**WHAT TO WORK ON:** In the material below, find every line with "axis" and pull it out.

::::

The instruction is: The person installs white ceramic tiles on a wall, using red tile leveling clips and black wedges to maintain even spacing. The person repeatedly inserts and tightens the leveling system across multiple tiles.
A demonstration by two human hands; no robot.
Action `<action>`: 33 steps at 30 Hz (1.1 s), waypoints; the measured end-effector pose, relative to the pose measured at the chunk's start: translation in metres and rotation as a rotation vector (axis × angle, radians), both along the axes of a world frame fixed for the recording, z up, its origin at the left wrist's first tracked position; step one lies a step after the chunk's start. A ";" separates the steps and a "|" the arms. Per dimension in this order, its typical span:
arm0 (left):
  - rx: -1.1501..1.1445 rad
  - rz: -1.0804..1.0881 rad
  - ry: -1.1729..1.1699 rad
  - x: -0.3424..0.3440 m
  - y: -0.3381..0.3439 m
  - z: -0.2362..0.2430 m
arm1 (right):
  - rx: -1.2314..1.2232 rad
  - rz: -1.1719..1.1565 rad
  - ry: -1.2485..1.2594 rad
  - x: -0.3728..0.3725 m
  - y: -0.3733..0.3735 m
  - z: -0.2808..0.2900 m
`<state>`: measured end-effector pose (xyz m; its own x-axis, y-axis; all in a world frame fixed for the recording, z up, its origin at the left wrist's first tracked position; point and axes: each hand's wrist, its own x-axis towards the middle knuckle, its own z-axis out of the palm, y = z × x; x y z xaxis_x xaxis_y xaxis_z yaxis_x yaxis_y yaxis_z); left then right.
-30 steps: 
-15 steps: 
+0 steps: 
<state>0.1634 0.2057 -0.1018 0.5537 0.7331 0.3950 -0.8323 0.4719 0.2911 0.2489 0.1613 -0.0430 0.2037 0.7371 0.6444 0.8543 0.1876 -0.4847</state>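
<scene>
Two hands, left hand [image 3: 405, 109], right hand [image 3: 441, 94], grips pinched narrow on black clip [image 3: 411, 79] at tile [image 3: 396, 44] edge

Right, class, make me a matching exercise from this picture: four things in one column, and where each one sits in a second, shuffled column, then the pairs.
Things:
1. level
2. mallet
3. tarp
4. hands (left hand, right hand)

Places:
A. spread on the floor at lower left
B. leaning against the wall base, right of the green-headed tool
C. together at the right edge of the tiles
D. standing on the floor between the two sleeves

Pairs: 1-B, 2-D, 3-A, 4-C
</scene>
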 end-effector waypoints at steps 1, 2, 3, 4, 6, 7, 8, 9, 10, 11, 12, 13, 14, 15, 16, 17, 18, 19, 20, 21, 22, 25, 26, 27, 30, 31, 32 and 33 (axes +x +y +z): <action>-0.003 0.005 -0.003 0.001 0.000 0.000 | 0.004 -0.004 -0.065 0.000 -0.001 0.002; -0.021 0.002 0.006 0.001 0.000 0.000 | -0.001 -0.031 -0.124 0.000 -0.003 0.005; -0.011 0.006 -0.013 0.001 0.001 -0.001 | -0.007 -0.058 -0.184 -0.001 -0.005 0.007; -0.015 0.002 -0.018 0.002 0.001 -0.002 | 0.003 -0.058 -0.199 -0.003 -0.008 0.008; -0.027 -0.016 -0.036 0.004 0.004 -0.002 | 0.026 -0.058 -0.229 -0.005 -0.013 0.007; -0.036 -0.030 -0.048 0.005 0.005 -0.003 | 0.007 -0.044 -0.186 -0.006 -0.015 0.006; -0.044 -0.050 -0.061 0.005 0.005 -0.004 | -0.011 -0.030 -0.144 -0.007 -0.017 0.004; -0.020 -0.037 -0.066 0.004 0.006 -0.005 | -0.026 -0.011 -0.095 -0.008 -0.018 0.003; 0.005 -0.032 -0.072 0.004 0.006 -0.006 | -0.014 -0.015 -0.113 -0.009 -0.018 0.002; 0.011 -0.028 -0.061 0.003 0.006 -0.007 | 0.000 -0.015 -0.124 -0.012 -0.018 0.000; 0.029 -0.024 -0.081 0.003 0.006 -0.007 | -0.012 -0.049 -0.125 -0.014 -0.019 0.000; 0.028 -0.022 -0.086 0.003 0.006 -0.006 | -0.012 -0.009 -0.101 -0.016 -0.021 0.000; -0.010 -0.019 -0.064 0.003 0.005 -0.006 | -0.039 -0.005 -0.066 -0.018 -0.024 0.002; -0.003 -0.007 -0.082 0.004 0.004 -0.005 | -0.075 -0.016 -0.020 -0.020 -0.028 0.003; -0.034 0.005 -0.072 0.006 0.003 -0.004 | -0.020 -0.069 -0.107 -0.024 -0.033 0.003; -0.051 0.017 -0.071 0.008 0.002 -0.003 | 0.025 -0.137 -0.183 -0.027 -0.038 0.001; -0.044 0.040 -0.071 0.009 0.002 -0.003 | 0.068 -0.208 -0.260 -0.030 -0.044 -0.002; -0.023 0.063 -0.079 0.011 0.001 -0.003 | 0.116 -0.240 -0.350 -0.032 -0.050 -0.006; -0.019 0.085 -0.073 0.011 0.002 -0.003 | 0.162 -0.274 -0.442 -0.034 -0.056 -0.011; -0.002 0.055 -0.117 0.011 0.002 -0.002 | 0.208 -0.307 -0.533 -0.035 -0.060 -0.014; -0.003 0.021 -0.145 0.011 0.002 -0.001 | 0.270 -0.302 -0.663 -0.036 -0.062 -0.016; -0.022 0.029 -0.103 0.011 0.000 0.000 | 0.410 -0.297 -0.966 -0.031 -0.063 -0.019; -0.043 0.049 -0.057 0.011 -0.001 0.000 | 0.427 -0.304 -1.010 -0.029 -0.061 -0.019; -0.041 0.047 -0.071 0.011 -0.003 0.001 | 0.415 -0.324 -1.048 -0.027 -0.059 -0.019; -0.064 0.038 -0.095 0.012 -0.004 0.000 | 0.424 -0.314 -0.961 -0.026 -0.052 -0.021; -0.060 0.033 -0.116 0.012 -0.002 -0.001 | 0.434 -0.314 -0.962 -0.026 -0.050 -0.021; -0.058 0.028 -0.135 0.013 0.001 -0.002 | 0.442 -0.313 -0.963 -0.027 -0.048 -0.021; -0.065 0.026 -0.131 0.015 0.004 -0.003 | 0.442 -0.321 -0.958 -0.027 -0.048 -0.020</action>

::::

**RESULT FOR THIS EXERCISE:**
Action `<action>`: 33 steps at 30 Hz (1.1 s), waypoints; the measured end-effector pose, relative to the pose measured at the chunk's start: translation in metres and rotation as a rotation vector (axis × angle, radians), both along the axes of a world frame fixed for the recording, z up, its origin at the left wrist's first tracked position; step one lies a step after the chunk's start. A ";" separates the steps and a "|" the arms. Per dimension in this order, its typical span:
`<state>`: measured end-effector pose (xyz m; its own x-axis, y-axis; all in a world frame fixed for the recording, z up, its origin at the left wrist's first tracked position; point and axes: each hand's wrist, its own x-axis towards the middle knuckle, its own z-axis out of the palm, y = z × x; x y z xaxis_x xaxis_y xaxis_z yaxis_x yaxis_y yaxis_z); left then right.

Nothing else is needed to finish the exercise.